§ **Exercise prompt**:
A verbatim transcript of the lines below, starting at the first and ending with the one that holds "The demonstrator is", is what should be produced.

§ **Extracted records**:
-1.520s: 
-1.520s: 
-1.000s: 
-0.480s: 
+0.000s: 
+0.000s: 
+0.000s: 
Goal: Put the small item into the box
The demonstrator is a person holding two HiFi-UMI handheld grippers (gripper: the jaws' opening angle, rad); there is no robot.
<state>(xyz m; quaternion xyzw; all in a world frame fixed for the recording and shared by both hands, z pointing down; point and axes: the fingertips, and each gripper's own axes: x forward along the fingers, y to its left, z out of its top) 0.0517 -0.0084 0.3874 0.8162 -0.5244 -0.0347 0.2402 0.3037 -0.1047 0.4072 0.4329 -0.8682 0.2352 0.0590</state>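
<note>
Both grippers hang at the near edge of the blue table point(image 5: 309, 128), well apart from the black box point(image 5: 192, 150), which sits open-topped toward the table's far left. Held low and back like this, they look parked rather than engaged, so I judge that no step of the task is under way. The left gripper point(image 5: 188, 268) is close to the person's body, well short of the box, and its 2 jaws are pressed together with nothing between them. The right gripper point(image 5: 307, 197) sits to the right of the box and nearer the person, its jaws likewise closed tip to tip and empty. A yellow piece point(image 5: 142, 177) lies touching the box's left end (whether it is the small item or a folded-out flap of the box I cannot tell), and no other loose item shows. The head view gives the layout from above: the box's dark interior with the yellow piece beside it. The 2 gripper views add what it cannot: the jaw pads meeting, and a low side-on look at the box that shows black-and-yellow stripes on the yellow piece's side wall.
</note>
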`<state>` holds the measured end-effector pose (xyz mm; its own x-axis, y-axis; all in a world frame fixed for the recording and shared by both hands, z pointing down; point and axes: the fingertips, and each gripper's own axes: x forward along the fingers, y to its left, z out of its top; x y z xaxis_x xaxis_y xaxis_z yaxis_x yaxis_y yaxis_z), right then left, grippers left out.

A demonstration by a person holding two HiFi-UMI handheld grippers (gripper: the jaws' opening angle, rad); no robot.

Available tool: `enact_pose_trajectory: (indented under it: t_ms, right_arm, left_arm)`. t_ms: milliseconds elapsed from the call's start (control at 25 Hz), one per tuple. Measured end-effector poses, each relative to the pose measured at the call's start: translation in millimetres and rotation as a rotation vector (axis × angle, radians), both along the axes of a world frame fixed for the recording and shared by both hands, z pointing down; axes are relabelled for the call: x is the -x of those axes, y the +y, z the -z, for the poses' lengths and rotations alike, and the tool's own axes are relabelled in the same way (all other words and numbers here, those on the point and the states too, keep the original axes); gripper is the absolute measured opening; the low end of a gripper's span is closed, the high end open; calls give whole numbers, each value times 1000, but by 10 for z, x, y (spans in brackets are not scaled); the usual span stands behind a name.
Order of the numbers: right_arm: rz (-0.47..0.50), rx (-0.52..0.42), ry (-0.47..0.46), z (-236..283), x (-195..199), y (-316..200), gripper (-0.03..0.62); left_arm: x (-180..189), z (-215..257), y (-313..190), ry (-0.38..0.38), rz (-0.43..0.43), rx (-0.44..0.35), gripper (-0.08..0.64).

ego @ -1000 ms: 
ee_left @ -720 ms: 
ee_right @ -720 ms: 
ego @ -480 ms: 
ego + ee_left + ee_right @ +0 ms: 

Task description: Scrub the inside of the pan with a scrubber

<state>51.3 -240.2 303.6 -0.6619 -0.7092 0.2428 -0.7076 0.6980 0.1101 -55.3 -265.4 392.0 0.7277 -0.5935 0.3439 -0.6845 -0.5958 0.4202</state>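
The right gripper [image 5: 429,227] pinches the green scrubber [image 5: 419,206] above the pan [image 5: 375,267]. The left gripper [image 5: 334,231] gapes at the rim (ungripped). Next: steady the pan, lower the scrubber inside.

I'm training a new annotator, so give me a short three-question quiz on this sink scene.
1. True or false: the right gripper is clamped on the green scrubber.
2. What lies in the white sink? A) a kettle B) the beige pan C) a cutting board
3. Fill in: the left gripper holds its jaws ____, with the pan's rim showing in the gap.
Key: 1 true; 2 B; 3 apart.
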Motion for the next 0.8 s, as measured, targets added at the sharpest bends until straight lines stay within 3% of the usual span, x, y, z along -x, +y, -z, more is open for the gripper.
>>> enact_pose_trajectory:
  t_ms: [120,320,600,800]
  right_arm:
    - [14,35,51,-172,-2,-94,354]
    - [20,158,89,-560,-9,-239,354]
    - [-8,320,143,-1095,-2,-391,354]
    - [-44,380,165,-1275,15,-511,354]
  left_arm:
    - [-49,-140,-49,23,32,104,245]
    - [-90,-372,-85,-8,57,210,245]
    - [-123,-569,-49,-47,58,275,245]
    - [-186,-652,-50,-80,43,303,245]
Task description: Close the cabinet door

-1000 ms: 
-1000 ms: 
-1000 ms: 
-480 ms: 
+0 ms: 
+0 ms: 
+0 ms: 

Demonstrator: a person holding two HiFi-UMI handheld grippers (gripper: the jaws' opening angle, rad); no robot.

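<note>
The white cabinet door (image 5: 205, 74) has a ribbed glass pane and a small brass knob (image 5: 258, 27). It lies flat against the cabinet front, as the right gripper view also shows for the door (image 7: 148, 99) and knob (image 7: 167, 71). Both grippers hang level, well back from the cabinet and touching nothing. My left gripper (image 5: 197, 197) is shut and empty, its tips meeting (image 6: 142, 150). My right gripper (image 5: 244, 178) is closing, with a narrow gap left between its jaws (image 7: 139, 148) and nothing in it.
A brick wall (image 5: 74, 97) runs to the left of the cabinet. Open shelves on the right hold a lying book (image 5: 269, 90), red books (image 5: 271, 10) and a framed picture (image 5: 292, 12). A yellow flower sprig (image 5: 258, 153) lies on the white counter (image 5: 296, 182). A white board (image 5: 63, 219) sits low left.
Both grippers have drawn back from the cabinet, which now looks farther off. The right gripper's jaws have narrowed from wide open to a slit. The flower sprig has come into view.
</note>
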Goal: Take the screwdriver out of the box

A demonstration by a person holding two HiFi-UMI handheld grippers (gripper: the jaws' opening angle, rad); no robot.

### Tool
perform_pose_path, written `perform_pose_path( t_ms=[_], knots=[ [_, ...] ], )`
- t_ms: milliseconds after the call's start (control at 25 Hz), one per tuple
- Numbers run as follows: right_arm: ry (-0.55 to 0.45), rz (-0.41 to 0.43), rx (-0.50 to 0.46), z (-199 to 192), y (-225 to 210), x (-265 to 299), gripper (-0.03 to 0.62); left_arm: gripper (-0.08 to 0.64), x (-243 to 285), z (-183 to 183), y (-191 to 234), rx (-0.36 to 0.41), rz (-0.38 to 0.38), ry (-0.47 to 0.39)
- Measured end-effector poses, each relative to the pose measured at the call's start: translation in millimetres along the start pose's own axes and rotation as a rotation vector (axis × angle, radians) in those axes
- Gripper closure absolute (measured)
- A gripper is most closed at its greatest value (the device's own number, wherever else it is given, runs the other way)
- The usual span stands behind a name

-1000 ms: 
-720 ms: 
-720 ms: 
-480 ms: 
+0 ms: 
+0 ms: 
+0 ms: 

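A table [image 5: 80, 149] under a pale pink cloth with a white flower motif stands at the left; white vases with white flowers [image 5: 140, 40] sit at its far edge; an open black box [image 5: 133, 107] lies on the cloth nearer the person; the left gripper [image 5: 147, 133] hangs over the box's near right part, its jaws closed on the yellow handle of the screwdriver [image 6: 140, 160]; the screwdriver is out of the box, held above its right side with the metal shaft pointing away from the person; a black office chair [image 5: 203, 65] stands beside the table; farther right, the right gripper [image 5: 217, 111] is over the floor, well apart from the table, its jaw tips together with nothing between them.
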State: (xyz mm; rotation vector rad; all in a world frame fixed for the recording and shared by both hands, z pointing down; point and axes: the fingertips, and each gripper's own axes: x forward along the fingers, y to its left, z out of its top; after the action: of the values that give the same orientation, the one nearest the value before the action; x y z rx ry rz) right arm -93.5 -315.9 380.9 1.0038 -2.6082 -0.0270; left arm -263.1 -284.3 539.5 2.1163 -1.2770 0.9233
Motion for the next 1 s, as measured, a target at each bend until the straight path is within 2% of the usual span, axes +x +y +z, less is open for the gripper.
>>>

§ **Solution to this exercise**:
-1.520s: 
-1.520s: 
-1.000s: 
-0.480s: 
+0.000s: 
+0.000s: 
+0.000s: 
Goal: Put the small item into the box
The demonstrator is a person holding two HiFi-UMI handheld grippers (gripper: the jaws' opening angle, rad); there is no robot.

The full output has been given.